では、ネットショップが持つ教育的な価値とは何か。それは大した予算を必要とせず、しかもたった1人でショップを立ち上げることができるということだ。企業としてネットショップを行うのであれば、在庫を積む必要はない。1つ売れたら1つ仕入れればいいわけだし、受注発注での販売でも良い。重要なのは、1人でも商売ができるということだ。ネットショップの業務である、仕入・Web制作・集客・運営・システム管理・物流・カスタマーサポートの7つの業務を1人だけでこなすことができる。この、ビジネスの頭からお尻までを自分ひとりでカバーできるという価値、さながら仮想起業である。仕事というものを、部分で見るのではなく全体で見ることができるようになる。これが価値。
もう1つ。授業としての価値は、ネットショップを立ち上げることだけに収まらない。むしろ、より重要なのはネットショップを立ち上げた後。成果を出すために試行錯誤を繰り返す、というところにある。学校の授業というのは、理論と理屈の繰り返しだ。実践があってもあくまで学校内や学生内で終わってしまうことばかりだ。これでは社会に対する本当の感覚は掴めない。「ネットショップを使った人材育成授業」では、生徒たちが立ち上げたネットショップを実際に表に出してしまう。世界中の誰からでも買えるようにしてしまう。はいネットショップできました、めでたしめでたし、では本当の実力はつかないのだ。

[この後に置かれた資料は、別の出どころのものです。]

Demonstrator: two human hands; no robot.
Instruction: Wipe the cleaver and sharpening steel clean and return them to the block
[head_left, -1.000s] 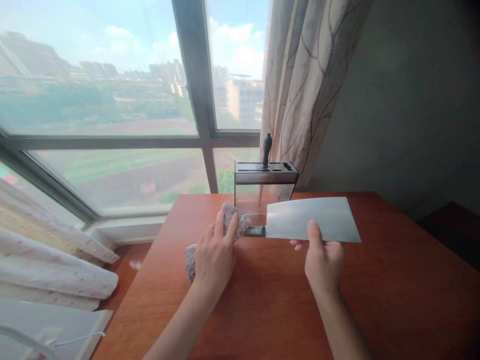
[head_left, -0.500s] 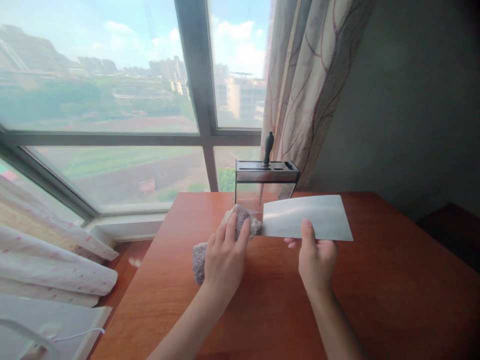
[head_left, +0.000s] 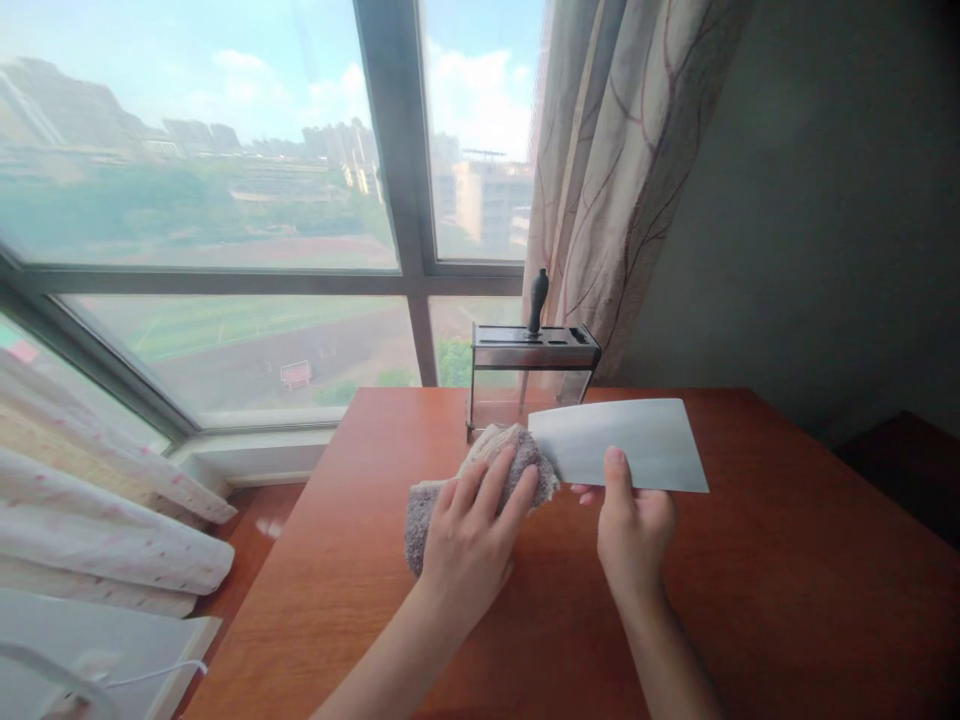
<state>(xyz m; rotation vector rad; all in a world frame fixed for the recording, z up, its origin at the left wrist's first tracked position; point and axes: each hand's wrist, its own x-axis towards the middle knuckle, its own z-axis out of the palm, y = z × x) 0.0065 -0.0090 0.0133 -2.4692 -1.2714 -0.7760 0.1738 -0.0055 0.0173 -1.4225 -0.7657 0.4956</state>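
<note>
My right hand (head_left: 634, 525) pinches the cleaver (head_left: 622, 445) by its lower edge, blade lying lengthwise left to right above the desk (head_left: 750, 600). My left hand (head_left: 472, 530) presses the grey cloth (head_left: 480, 475) around the handle end, just left of the blade.
</note>
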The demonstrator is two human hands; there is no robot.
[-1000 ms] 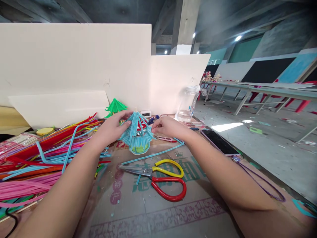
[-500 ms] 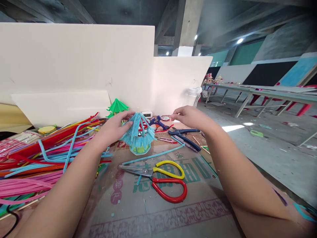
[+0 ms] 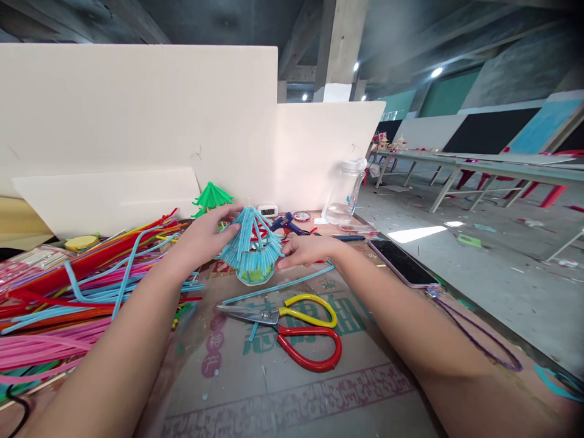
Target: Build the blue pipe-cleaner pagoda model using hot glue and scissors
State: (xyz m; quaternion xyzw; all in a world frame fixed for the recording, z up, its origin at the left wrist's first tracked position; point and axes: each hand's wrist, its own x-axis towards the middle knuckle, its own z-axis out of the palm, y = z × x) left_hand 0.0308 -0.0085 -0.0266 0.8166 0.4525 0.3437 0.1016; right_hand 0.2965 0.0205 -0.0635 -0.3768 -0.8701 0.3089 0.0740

当然、生徒たちが作ったネットショップは売れない。ネットショップにアクセスする人さえゼロの状態が続く。当たり前だ。しかし、そこで何を考え、何を実行に移していくか、それが重要なのだ。学校の授業で学んだことをそのまま使えば、仕事で成果が出せるわけじゃない。誰しもが社会人になってから経験することを学生のうちに経験できる。それが「ネットショップを使った人材育成授業」なのだ。
具体的な授業の内容は、4月から9月までの前半は座学とネットショップの企画、10月から翌2月までの後半はネットショップの構築、という形で行った。結局ネットショップが立ち上がったのが12月だったため、試行錯誤の時間が少なく残念だった、無事立ち上げられただけでも良かった。惜しまれるのは、週に一度の授業だったため、学生のネットショップ運営をフォローしきれなかったことだ。成果が出るまで試行錯誤を続けさせるならば、常にウォッチすることができる先生が現場に必要になる。ここはこれからの課題だ。

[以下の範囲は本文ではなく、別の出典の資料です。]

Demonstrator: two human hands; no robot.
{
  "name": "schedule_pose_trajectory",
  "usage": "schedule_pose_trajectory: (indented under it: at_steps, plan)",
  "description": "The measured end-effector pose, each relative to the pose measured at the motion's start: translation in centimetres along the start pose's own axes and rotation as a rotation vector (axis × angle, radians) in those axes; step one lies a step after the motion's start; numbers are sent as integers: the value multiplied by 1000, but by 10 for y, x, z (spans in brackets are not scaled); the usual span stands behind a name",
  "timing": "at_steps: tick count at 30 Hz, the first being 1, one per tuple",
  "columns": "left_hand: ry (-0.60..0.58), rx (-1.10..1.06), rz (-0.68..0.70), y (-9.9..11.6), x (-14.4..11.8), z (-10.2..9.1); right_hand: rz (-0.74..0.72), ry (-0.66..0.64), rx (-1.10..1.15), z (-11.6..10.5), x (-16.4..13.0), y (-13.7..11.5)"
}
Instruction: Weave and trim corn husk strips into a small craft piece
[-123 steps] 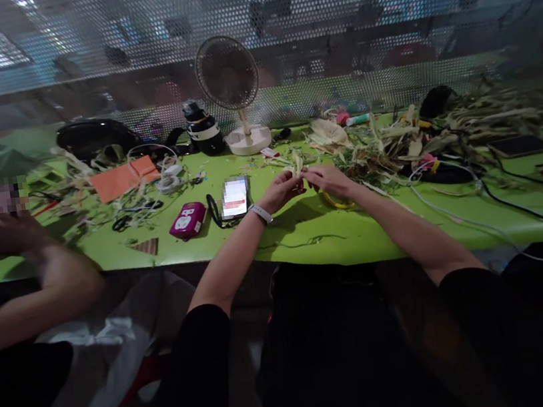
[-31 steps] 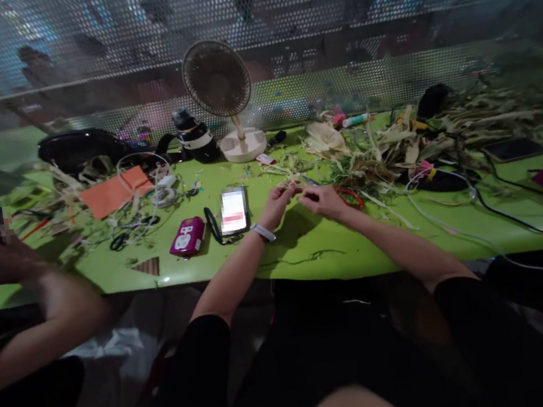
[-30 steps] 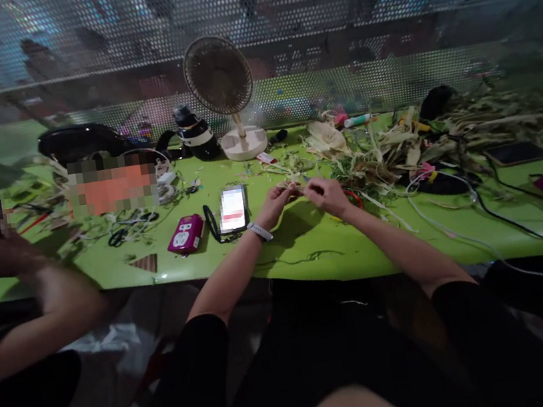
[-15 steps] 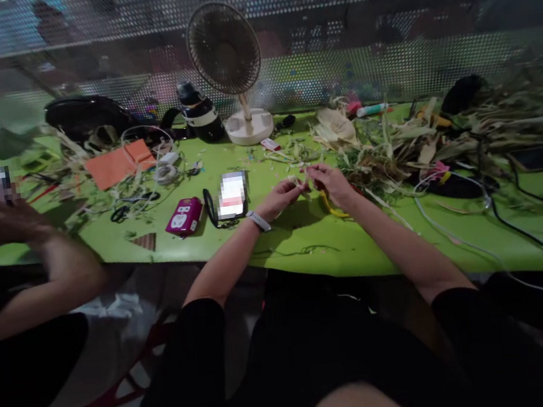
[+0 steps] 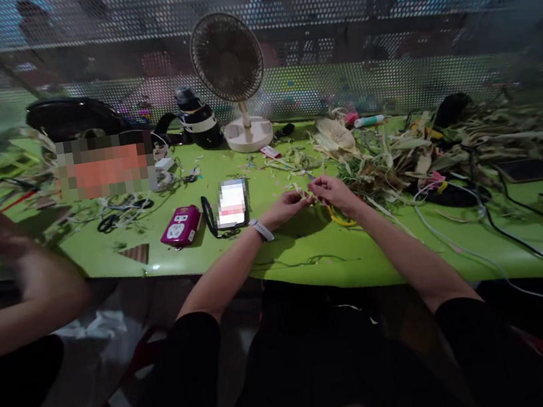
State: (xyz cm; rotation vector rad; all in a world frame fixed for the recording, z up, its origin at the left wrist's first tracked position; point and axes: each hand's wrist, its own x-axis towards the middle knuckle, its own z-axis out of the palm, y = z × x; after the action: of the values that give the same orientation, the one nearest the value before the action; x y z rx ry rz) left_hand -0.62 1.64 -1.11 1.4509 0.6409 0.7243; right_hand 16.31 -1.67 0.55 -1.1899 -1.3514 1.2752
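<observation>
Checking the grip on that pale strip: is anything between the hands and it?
Nothing visible. The left hand and right hand both pinch the pale strip directly, above the green table; it is too small to see more.

- Left hand [image 5: 286, 205] is forward at centre, palm turned inward, fingers curled, fingertips [image 5: 305, 200] pinched together.
- Right hand [image 5: 333, 193] sits just beside it, fingers bent, thumb and forefinger pinched; the two hands' fingertips meet.
- Both forearms are bare, stretched forward and angled inward so they converge at the hands.
- Left wrist wears a pale band.
- Dark sleeves cover both upper arms to the elbows.
</observation>
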Motion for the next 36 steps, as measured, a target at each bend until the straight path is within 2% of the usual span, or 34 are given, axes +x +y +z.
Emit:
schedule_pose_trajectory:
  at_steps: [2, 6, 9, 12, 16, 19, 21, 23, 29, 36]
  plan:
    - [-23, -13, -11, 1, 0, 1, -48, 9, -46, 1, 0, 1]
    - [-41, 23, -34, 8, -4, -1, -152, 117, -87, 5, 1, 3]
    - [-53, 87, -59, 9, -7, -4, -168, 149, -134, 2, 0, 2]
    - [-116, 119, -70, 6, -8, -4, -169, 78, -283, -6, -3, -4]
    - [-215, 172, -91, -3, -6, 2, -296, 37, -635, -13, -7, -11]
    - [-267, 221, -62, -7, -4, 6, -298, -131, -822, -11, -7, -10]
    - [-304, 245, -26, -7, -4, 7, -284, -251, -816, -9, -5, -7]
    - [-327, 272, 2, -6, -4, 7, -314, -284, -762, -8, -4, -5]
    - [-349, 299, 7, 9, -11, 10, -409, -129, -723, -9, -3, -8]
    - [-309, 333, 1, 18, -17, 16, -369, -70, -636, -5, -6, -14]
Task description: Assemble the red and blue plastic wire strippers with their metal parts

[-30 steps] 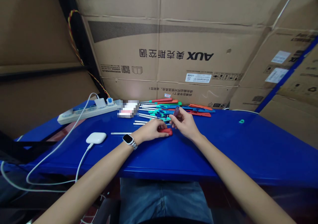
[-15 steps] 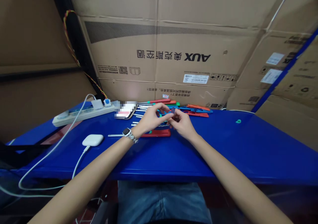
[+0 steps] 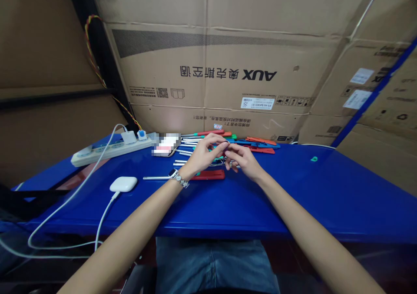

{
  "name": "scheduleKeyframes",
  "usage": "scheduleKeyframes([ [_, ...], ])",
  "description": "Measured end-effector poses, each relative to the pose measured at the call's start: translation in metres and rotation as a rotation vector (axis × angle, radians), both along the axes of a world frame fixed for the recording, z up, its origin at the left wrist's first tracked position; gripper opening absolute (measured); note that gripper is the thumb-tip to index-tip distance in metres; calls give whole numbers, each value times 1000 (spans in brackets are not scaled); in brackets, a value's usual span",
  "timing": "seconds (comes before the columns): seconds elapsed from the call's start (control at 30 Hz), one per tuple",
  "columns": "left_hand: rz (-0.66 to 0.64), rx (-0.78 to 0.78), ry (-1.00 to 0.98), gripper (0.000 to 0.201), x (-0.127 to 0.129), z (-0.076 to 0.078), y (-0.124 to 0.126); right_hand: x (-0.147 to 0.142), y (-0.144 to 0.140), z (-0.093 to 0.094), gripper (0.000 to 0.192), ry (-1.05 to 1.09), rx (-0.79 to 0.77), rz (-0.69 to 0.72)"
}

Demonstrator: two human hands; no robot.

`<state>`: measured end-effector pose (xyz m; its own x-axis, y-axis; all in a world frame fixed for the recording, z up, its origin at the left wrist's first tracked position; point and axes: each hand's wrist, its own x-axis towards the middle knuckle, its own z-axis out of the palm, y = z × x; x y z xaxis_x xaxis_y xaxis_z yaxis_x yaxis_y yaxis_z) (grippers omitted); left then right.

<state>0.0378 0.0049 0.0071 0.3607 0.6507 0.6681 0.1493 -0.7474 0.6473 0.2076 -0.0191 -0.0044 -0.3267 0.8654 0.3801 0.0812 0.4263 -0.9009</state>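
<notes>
Hands meet at the frame's centre above the blue table (image 3: 293,189). Left hand (image 3: 203,155), wrist bent and fingers curled, pinches toward the right hand (image 3: 243,160), whose fingers close on a small metal piece (image 3: 230,164); what the left fingertips grip cannot be told. Just below them lies a red handle (image 3: 210,175), with screwdrivers (image 3: 211,134) beyond.

Storeroom or warehouse corner used as a workbench. Stacked AUX cardboard cartons (image 3: 208,77) wall in a blue table (image 3: 325,189). Power strip (image 3: 110,148) and loose screwdrivers (image 3: 211,134) on top.
</notes>
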Motion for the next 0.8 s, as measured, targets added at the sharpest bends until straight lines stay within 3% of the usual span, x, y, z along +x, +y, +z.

■「好きなことは仕事にできる」それを証明するために‥!
ひとつ、前半の授業で行った試みで、とても印象に残っているものをあげておきます。学生に自分が好きなものをたくさん書き出してもらう。目指せ100個、といいつつ制限時間15分以内では30個ほどしか書けなかったりするのだが、とにかくたくさん書き出してもらう。そのうちの1つをピックアップしてもらい、1人1人前に出てきて「何が好きか、なぜ好きか」をプレゼンテーションしてもらった。プレゼンの後、聴き側の学生に「伝わったか」を評価してもらい、次のプレゼンに役立てる。それを何度も繰り返す。そうすると、自然に「人に伝わる」プレゼンテーションを身に着けていくから面白い。ポイントは「同じテーマで何度も何度も話させる」ことだ。学生には、「いまみんなの前で話していることと、ネットショップをやることは全く変わらないよ」と伝えた。つまり、みんなの前でのプレゼンテーションをネット上でのプレゼンテーションにしたものがネットショップだよ、というわけだ。だから「好きなことは仕事にできる」と伝えたかった。

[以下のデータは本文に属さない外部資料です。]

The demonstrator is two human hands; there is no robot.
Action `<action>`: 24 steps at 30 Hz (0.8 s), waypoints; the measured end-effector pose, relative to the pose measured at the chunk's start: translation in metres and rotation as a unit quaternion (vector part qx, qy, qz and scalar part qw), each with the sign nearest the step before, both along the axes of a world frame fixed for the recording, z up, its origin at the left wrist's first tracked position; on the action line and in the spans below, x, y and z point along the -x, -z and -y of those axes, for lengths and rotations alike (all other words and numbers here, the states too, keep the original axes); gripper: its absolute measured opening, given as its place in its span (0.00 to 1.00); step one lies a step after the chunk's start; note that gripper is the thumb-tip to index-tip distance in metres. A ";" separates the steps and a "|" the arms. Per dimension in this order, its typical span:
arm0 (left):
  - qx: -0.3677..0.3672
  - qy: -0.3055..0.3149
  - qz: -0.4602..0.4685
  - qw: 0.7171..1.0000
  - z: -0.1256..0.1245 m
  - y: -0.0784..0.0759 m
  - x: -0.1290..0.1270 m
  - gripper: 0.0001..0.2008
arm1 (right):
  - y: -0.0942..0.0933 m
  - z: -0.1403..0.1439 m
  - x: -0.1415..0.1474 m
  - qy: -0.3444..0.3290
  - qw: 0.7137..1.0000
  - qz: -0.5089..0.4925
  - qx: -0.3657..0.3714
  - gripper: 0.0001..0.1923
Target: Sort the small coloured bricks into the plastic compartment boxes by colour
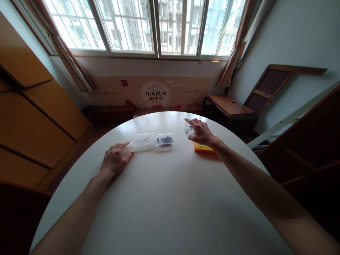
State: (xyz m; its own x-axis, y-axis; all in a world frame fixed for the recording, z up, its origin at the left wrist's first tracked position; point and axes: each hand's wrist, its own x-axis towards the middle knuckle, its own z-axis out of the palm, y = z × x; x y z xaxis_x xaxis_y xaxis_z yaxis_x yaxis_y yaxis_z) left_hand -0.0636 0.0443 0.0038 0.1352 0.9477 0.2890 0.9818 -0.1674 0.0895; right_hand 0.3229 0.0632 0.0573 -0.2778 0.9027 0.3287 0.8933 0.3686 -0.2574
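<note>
Far left of the frame: orange-brown wooden cabinet panels point(39, 117) running down the left edge. Upper frame: wide barred window point(148, 26) with reddish curtains at both ends, and below it a beige printed board point(155, 94) leaning along the wall.

Round white table point(164, 198) fills the lower middle of the frame.

Left of centre: left hand point(114, 160) lies palm down on the table, fingers loosely spread and slightly curled, fingertips touching a small clear plastic lid or box point(130, 147); not clamped on it. Just right of that, a clear box with yellow bits point(144, 140), and touching its right side a clear box with dark blue pieces point(164, 140). The two boxes sit in a row, centre of frame, on the far half of the table.

Right of centre: right hand point(201, 132) reaches forward, fingers apart, index stretched out over a small clear box with blue-green pieces point(187, 130); cannot tell if the fingers actually grip it. Under the wrist, a flat orange-yellow box point(203, 148) lies on the table, partly hidden by the hand.

Right side of frame: dark wooden side table point(228, 106) by the wall, a framed panel point(268, 86) leaning behind it, dark wooden furniture point(313, 148) at the right edge.
</note>
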 end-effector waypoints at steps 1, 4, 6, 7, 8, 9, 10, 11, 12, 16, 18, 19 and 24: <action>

子供のころは学校の授業で夢を語る時間はあったが、次の授業は算数や国語。夢を語らせても、それをどういうステップで叶えれば良いのか、教えてくれる人はいなかった。だけど、ネットショップなら、みんなの前でのプレゼンテーションがそのままネットショップになる。そしてそれはたった1人で今日からできる。学生たちにはきちんと伝わっただろうか。